[[ SUPPLIED MATERIAL open ]]
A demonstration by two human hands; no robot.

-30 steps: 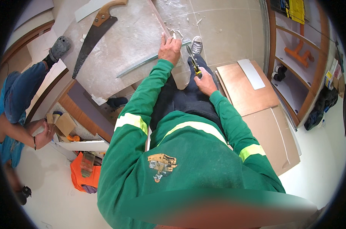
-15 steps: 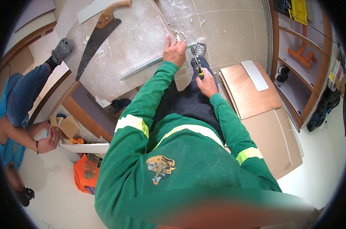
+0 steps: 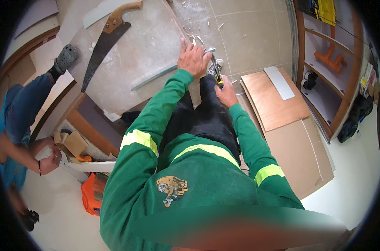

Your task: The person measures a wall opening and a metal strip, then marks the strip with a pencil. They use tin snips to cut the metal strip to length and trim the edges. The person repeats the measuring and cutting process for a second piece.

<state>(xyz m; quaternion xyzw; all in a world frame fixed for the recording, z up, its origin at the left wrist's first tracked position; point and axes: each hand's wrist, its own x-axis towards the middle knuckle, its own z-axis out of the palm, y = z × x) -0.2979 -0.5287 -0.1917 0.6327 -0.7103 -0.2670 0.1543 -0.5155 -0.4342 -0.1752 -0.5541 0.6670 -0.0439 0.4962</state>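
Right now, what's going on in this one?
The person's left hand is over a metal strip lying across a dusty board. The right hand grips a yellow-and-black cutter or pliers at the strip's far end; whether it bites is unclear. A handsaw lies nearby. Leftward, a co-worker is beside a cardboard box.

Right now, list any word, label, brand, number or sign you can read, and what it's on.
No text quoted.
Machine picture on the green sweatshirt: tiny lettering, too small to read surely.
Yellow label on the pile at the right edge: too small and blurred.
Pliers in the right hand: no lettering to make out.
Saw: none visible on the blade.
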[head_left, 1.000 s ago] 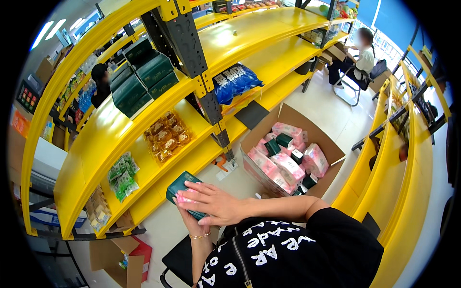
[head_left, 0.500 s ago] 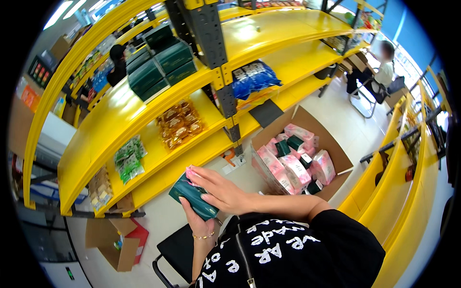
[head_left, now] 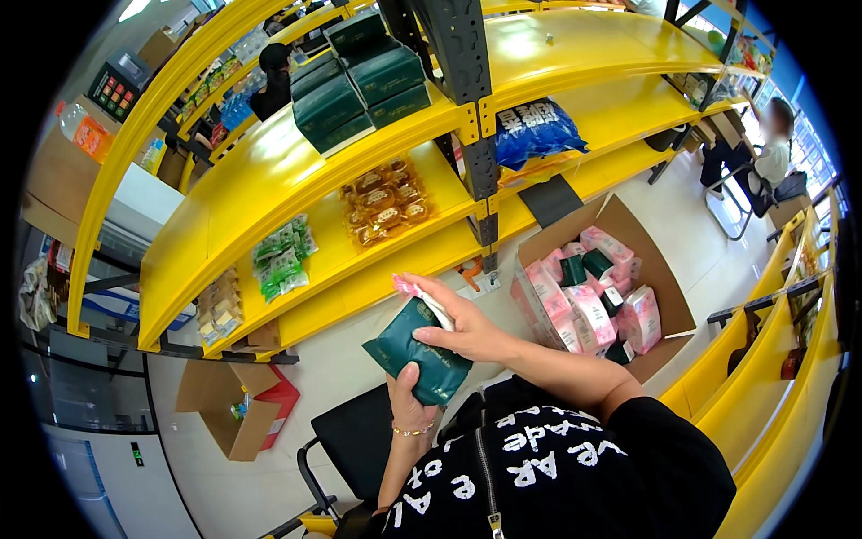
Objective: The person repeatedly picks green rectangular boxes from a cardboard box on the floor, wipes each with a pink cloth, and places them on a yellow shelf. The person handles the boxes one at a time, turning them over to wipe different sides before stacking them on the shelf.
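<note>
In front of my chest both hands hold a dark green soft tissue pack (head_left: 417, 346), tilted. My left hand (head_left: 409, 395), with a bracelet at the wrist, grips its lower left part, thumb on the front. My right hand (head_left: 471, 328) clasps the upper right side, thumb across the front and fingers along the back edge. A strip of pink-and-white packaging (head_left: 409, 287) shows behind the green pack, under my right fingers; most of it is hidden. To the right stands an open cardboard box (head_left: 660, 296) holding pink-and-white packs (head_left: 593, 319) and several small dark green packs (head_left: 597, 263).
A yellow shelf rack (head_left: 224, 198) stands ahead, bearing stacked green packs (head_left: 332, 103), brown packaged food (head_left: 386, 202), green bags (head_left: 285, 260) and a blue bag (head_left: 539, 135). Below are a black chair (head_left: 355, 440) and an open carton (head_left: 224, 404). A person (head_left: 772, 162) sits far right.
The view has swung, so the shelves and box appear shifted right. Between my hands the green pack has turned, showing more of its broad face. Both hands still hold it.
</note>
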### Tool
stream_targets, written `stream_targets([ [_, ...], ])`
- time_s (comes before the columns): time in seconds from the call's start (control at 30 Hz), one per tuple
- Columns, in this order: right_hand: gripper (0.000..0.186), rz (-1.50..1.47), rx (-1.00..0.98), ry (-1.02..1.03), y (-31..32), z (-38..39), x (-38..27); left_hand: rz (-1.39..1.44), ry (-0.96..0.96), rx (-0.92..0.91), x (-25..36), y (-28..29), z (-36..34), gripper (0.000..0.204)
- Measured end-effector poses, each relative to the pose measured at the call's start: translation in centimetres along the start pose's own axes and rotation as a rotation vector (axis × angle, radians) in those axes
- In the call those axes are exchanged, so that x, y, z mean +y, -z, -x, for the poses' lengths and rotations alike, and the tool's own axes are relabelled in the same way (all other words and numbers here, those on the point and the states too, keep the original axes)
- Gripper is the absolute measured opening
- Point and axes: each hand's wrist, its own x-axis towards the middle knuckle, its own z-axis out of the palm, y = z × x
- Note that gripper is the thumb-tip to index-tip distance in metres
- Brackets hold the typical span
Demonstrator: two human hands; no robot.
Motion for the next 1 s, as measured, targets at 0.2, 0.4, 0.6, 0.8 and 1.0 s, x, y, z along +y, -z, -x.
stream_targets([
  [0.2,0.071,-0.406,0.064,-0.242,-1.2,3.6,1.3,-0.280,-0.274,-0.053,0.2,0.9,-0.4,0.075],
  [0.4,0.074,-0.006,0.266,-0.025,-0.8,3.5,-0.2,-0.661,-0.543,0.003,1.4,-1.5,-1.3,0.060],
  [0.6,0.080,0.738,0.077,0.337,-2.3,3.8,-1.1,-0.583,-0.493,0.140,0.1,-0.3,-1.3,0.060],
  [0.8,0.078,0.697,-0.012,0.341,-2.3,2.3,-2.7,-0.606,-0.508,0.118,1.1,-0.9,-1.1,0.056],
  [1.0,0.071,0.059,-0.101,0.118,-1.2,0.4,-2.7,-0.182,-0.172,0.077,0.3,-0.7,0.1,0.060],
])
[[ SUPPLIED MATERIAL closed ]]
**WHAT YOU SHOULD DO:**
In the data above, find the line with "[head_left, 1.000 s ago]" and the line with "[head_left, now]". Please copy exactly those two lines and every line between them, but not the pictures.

**RESPONSE:**
[head_left, 1.000 s ago] 
[head_left, 0.500 s ago] 
[head_left, now] 

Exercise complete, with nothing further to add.